The difference is that the Chechen-American is a terrorist, and the Pashtun girl is not even acknowledged by the Pentagon (and even if she was, she'd go down as "collateral damage").

[ ... ]

When the U.S. -- or "the West" -- kills or "target-assassinates" Muslim civilians, that's never terrorism.

When Muslims supported by "the West" kill other Muslim civilians -- as in Syria -- they are not terrorists; they are Reaganesque "freedom fighters."

When Muslims kill Western soldiers ... they're terrorists.

When Muslims happen to come from regime-changeable Iran and Syria's government, not to mention Hezbollah, they are by definition terrorists.

And when Muslims are lingering in Guantanamo just because they were in the wrong place at the wrong time when the U.S. invaded a Muslim country, they remain terrorists -- the umpteenth Obama promise to close Guantanamo notwithstanding.
But the reality is ...
The Bush administration's "Shock and Awe" over Baghdad 10 years ago was Western terrorism inflicted on Iraq's civilian population.

The "Drone Wars" are Western terrorism inflicted on civilian populations from Yemen to Pakistan's tribal areas.

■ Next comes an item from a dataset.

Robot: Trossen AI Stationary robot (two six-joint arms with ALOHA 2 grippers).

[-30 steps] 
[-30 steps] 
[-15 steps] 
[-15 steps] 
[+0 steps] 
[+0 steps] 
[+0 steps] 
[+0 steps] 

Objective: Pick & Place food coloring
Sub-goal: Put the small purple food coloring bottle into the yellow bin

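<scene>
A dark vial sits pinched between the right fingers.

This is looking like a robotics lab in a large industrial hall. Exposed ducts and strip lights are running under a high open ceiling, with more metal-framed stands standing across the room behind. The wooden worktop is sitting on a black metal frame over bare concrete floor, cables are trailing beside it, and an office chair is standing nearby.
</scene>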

The sanctions packages imposed for years on Iraq and later on Iran are slow-motion Western terrorism inflicted on civilian populations to "prepare" them for regime change. 
Meanwhile "the West" simply won't quit its ability to fabricate more blowbacks.
Obama wiped away nonexistent tears from the outside corner of his eye (last I checked, the tear ducts are on the inside corners) when he took to the podium to exploit the deaths of the children at Sandy Hook to push for gun-control legislation.


But our Nobel Peace Prize winner has no tears for these Afghan children, who were killed by his bombs in the April air strike.

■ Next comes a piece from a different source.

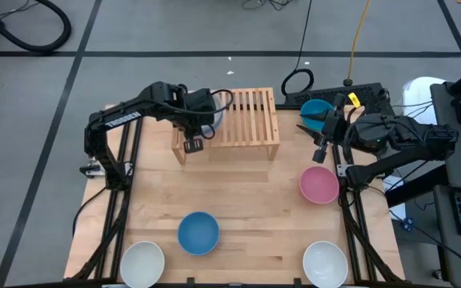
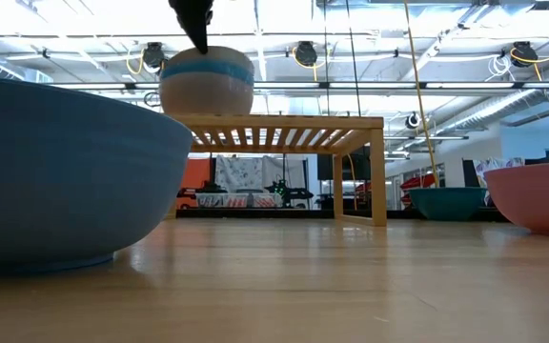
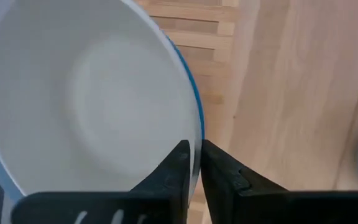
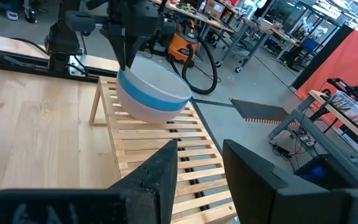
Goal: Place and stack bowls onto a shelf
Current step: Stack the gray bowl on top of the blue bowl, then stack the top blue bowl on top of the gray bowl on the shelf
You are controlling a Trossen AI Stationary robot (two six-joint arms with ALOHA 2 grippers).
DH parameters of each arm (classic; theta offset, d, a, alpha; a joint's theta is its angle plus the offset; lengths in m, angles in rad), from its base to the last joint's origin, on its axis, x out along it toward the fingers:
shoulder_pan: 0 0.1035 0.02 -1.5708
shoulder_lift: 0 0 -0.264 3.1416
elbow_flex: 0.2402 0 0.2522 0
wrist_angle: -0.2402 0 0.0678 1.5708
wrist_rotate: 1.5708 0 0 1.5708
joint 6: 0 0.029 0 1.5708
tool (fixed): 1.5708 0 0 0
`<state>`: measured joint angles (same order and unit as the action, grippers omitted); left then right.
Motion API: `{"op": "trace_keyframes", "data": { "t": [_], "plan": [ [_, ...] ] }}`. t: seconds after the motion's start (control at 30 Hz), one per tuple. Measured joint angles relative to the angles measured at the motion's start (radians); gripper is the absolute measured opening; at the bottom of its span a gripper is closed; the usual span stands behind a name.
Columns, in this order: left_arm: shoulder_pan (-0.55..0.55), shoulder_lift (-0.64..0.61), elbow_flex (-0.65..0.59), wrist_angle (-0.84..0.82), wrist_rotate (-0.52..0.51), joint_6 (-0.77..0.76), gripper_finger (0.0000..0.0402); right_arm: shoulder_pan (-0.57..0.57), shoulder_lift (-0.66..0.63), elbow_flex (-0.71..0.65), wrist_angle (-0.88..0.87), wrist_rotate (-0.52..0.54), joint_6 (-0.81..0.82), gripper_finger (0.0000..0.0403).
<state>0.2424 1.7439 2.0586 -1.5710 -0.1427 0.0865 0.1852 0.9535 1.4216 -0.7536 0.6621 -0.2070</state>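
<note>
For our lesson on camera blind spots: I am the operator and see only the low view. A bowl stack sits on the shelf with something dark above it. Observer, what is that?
Observer: The left gripper, at the stack's rim.
Operator: What is the top bowl?
Observer: A white bowl, nested in a blue bowl.
Operator: Where is the other arm?
Observer: The right gripper waits beyond the right end of the shelf, fingers open, beside the teal bowl.
</note>
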Motion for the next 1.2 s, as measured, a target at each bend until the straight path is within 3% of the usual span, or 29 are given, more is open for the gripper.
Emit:
{"op": "trace_keyframes", "data": {
  "t": [0.43,1.1,1.2],
  "plan": [
    [-0.002,-0.01,0.007,0.0,-0.1,0.047,0.0055,0.0,0.0,0.0,0.0,0.0,-0.007,0.0121],
    [-0.017,-0.045,0.013,0.001,-0.102,0.025,0.0056,0.0,-0.009,0.0,-0.011,0.0,-0.019,0.0121],
    [-0.021,-0.078,0.014,0.001,-0.102,0.027,0.0056,0.0,-0.028,0.0,-0.03,0.05,0.031,0.0121]
  ]
}}
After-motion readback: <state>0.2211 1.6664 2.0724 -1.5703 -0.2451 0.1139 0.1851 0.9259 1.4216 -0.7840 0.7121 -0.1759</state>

Imagine for a moment one of those children is yours. Then maybe you, unlike our government, can understand why blowback is real. The alleged Boston bomber is claimed to have said that his attack was in retaliation for America's wars in Afghanistan and Iraq. Pepe Escobar reports on a new film from journalist Jeremy Scahill in which a Pashtun peasant, looking over the death and destruction around him, says, "If the Americans do this again, we are ready to shed our blood fighting them." 

We bring these problems on ourselves, and we never learn. The answer just continues to be kill, kill, kill, perpetuating a cycle that has no end in sight.

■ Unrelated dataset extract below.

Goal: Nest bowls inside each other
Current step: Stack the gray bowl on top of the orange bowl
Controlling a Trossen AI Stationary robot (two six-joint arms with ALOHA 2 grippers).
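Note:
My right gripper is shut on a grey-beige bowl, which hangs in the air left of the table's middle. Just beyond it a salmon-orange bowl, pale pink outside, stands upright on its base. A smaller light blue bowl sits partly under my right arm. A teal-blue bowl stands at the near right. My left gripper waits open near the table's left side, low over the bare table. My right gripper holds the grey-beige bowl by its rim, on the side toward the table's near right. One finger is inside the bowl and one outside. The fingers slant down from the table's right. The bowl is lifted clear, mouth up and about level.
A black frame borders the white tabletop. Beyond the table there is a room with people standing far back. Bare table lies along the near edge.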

I applaud the bravery of the reporter who challenged the Obama administration on its definition of terrorism. And I also applaud Medea Benjamin of Code Pink for confronting Obama himself during his speech this week offering platitudes and empty promises on the so-called war on terror. But given this administration's track record, especially when it comes to journalists exposing the truth, you have to wonder whether the reporter will ever be heard from again -- and how soon it will be before Medea Benjamin is harassed and threatened into silence.